In the aftermath of the Cambridge Analytica scandal I remember hearing - likely in an interview in a BBC Radio4 programme on the topic (unfortunately I don't recall more than that) - a claim that scammers were using past sharing behaviour on social media to identify the people who were most gullible and then targeting them (using social media's targeted advertising tools) for scams and confidence tricks.

However, googling this issue doesn't find much to corroborate this specific claim. I can only find more general statements which seem to imply it's feasible and even probable... but little hard evidence of it actually happening.
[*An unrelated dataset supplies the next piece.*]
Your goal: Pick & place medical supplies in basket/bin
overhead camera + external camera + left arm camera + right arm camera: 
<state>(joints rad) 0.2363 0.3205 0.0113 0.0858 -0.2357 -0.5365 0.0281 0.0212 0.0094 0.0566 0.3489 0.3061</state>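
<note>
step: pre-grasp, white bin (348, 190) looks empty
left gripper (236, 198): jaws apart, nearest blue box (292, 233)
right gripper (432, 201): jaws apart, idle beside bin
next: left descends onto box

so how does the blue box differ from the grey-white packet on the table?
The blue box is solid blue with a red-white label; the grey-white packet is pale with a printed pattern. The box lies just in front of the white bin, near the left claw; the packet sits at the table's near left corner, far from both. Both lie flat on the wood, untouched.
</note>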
Some relevant things would seem to be:

  • A quite prescient 2016 Forbes piece "Should We Fight Fake News By Banning Gullible People From The Internet?" which notes sharers of fake news could easily be assigned a "gullible" flag that "advertisers would likely find of great interest".
  • Accounts (example) of sharing of fake news being used to target users for advertising (to recruit followers) by fake news sites.
  • A Bloomberg piece on "shady advertisers" mentions "Facebook’s targeting algorithm is so powerful... they don’t need to identify suckers themselves—Facebook does it automatically" but unfortunately it's not clear how exactly those "suckers" are targeted and exploited.
  • Update: A short but punchy IEEE piece (thanks to Elliot Svensson's answer for that) includes a statement that "my concern now is the people who are making themselves targets. People paint a bull’s-eye on their back when they share, respond to, or like certain social media posts. My advice is to check your facts before you show scammers you’re susceptible to fraud.". However, it seems to be short of hard evidence for its claim that "Sometimes what follows fake facts is identity theft and stolen financial information" and the best it can offer is that sharing a fake news story "could have been a machine-learning classifier to help predict the gullibility of potential marks" (my emphasis).
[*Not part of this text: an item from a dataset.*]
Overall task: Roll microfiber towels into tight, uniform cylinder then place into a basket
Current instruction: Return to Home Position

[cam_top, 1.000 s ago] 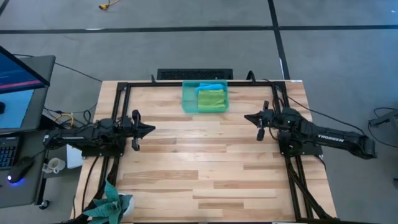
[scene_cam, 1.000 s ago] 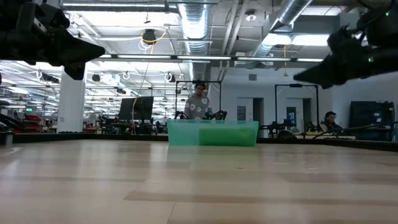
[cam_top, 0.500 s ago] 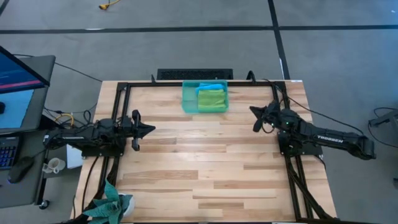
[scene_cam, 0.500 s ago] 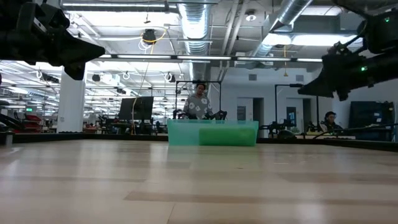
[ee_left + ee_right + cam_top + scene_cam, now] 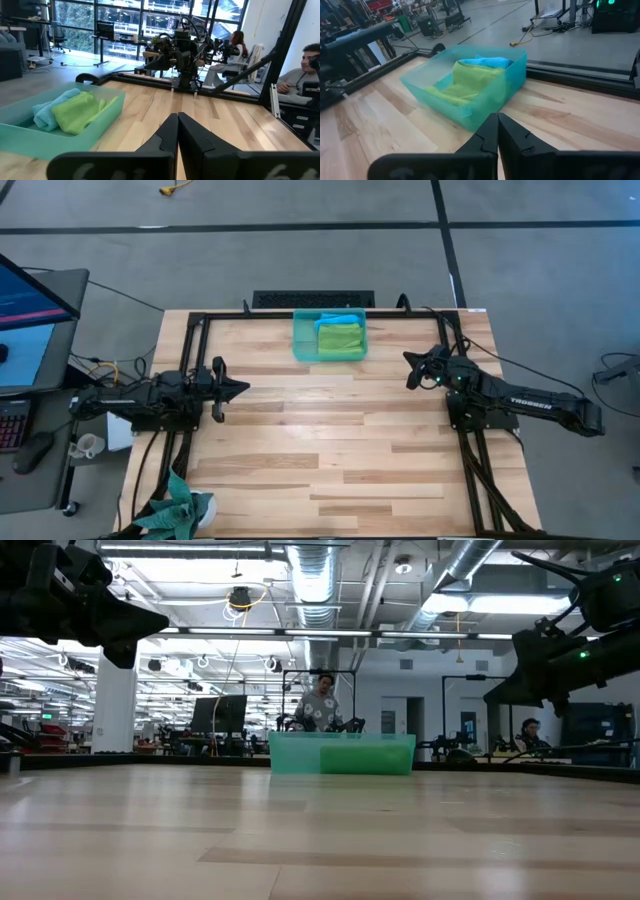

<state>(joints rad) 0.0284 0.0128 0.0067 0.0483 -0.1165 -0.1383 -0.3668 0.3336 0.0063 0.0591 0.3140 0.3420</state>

None of this is quite specific enough though. Ideally I'm looking for some more concrete specific examples as evidence: sharing of what sort of nonsense was subsequently used to target what sort of users and scam them how?


1 Answer 1


The actions of scammers may never come to light, so it may be impossible to find hard evidence that scammers are using Facebook's and Twitter's powerful tools in this way. But it would not make sense for scammers not to use these powerful tools.
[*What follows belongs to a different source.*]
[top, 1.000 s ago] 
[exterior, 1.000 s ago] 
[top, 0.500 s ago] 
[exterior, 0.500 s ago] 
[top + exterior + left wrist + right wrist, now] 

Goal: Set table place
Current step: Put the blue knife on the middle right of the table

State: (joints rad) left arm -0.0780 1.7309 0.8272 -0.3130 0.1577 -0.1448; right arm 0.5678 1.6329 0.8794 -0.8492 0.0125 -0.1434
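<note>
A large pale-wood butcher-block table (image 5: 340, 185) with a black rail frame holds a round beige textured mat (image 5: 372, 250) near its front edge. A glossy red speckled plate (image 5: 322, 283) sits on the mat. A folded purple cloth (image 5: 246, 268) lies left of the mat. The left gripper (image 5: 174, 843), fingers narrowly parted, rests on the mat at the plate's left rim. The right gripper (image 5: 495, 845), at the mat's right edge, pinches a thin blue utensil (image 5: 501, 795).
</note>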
According to this article:

...a sucker list... has the names and contact information of people who either have fallen for scams before or are likely to now because they have responded in some way to fake articles or email. The list might include those who liked or shared a Facebook post that was making the rounds in support of underappreciated Vietnam veterans—which turned out to be a joke.The photo in the post was of actors in the movie Tropic Thunder, including Ben Stiller and Jack Black. Yet many people believed the men in the photo to be real veterans. This particular post seems to be harmless. It was not asking for money. But, it could have been a machine-learning classifier to help predict the gullibility of potential marks.

The information of people fooled like that can be collected and added to a sucker list. Scamming operations and organized crime rings develop these lists to increase their profits. The lists are guarded and refined.

Although such lists are not openly for sale, they are out there. A BBC article describes one such database with 160,000 names of repeat scam victims, some of whom receive 60 pieces of mail each day.


Advertisers know that Facebook will provide them a list, for advertising purposes, of people who share their posts. They will also provide a list of people similar to those who share their posts. It's a feature called "Custom Audiences / Engagement". See this link for Facebook's sales pitch to this effect... it is not hard to imagine how an Engagement Custom Audience can be used for this purpose. From Facebook:

About Engagement Custom Audiences

An Engagement Custom Audience is a Custom Audience made up of people who have engaged with your content across the Facebook family of apps and services.

"Engagement" refers to actions like spending time viewing your videos or opening your lead form or Canvas. Using Engagement Custom Audiences, you can target ads to people who've taken these actions. You can also use it as a source for a Lookalike Audience, which will let you find people who are similar to those who've engaged with your Facebook content.

Facebook Advertising Help

Twitter also provides this kind of tool to advertisers: Follower targeting.

Target people based on who they follow

Follower targeting helps you connect with the people who are likely to be interested in your business.

It works by displaying your Twitter Ads campaigns to people who are similar to the followers of the usernames you select.


Consider focusing on one of these followers targeting categories:

Competitors: Target the usernames of businesses who offer similar products and services.

Complimentary brands: Include the usernames of businesses who aren’t direct competitors, but who target a similar audience. For example, a fitness app might want to target the followers of athletic clothing brands, running shoe companies, and gyms.

Industry media: Try targeting the usernames of news sites, blogs, TV shows, magazines, etc. that focus on your industry or target demographic.

Influencers: Focus on the usernames of individuals who are influential in your industry. For example, a retail company could target the followers of popular fashion bloggers.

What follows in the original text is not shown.